Task goal: Everything in the data below is left aside except the lines from the one containing "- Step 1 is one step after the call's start" through the one containing "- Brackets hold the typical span"; repeat those exactly.

Information given:
──────

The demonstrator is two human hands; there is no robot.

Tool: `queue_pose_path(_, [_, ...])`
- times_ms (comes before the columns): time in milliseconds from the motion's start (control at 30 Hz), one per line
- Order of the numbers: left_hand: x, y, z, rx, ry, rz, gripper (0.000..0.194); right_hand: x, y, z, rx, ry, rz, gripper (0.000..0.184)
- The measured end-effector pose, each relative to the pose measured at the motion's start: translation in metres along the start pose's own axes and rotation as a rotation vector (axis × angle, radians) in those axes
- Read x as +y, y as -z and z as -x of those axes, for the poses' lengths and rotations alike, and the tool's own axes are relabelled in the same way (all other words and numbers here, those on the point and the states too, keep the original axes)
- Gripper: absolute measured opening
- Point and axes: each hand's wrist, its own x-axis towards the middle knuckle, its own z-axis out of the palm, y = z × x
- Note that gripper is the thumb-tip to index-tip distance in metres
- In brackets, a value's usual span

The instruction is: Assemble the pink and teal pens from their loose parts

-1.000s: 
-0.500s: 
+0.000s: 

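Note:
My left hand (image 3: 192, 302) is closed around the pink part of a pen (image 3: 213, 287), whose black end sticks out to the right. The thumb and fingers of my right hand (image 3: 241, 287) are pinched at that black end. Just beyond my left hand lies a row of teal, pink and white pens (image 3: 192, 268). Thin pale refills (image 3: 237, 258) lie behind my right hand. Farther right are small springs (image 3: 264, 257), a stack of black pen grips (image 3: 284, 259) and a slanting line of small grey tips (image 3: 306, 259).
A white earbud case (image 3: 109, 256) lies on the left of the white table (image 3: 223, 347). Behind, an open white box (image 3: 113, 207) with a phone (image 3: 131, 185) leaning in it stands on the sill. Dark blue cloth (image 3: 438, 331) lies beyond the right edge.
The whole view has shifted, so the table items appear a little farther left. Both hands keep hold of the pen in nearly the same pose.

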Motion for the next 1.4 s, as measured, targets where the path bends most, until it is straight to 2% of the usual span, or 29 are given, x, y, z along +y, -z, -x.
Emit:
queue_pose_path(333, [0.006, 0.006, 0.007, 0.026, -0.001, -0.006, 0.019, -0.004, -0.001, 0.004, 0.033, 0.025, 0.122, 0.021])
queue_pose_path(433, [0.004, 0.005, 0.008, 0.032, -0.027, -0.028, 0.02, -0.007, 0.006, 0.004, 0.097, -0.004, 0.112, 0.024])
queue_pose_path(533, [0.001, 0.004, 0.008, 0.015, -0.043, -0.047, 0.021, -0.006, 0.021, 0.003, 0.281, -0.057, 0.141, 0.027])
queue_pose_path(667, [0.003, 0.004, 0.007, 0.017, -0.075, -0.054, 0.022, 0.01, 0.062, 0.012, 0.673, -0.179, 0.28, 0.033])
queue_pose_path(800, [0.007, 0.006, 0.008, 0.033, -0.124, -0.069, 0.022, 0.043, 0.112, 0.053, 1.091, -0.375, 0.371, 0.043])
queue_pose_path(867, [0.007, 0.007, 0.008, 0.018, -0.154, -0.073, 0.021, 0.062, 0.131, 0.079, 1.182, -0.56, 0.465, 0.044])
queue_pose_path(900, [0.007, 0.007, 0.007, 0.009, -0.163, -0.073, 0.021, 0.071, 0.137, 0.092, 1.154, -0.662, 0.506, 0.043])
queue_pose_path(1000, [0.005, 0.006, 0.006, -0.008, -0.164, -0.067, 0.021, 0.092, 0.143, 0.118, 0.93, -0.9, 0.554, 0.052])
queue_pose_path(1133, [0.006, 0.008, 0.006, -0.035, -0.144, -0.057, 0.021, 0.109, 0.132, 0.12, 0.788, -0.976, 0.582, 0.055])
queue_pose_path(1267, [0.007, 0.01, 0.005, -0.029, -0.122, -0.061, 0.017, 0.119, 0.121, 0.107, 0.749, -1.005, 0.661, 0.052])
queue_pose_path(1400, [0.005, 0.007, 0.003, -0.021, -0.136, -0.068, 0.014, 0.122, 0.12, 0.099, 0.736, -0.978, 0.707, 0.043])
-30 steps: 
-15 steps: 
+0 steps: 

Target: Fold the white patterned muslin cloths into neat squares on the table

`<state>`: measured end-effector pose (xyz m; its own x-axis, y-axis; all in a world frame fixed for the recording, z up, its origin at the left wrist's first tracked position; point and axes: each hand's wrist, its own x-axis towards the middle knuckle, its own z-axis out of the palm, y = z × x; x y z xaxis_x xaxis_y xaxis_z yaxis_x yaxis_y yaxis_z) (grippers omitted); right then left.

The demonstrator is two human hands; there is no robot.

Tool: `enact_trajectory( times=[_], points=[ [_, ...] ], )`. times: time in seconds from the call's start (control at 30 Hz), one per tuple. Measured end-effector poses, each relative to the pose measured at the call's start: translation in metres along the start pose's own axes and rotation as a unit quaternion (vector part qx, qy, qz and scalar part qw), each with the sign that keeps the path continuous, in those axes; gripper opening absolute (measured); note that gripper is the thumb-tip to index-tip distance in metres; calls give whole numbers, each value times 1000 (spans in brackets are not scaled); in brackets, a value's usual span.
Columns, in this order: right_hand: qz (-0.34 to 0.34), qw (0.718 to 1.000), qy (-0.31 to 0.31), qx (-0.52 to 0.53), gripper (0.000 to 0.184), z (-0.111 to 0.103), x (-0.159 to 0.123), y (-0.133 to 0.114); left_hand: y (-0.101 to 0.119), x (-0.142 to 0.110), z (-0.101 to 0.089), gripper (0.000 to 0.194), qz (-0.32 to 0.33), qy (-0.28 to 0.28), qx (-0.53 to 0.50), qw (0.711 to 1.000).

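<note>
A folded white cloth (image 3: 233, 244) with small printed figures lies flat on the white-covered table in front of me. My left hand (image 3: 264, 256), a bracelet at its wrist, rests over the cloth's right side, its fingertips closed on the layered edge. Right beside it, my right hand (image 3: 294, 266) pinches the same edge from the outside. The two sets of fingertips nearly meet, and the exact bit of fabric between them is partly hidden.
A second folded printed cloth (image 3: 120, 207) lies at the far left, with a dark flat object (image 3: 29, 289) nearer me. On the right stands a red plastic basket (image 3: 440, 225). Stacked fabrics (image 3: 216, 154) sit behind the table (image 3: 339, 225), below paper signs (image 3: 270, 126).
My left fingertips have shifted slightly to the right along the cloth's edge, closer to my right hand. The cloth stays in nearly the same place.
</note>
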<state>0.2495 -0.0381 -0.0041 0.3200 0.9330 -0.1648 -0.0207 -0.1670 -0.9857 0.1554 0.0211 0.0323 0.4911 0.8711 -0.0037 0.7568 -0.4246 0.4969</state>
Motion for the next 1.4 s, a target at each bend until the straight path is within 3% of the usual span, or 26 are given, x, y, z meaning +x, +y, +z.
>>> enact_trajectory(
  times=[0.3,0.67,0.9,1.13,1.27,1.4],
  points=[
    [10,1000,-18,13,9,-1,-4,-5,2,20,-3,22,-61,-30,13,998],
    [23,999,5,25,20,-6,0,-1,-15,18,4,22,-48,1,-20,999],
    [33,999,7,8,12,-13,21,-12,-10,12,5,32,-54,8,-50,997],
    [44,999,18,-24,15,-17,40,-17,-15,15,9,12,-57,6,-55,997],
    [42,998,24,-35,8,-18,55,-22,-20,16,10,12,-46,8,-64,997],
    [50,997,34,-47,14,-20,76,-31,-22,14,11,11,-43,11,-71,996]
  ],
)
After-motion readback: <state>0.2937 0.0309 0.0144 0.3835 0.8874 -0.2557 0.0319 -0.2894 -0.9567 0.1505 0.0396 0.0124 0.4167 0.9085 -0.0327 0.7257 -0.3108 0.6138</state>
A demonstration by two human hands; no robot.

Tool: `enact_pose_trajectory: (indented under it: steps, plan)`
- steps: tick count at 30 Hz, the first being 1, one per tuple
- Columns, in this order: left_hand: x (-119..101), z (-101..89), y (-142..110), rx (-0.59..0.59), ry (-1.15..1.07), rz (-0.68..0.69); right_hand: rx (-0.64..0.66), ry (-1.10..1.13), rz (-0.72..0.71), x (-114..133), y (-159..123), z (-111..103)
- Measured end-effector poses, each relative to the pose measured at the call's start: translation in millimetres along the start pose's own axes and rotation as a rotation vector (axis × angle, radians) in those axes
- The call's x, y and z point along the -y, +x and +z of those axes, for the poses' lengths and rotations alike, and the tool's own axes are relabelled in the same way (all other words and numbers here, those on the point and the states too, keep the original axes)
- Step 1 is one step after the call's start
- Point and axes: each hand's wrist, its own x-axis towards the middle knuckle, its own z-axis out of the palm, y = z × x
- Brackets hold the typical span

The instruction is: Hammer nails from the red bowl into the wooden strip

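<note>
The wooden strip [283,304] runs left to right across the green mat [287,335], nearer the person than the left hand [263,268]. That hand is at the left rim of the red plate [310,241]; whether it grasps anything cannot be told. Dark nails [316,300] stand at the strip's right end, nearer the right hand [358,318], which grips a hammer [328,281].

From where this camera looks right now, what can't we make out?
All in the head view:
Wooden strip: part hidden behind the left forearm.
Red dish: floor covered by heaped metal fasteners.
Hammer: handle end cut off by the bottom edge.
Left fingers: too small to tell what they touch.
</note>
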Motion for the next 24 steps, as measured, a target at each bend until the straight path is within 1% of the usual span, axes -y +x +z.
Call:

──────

Written reply:
- Step 1 is one step after the call's start
- Point and axes: each hand's wrist, its own x-axis towards the middle knuckle, its own z-axis out of the palm, y = z × x
- Brackets hold the typical span

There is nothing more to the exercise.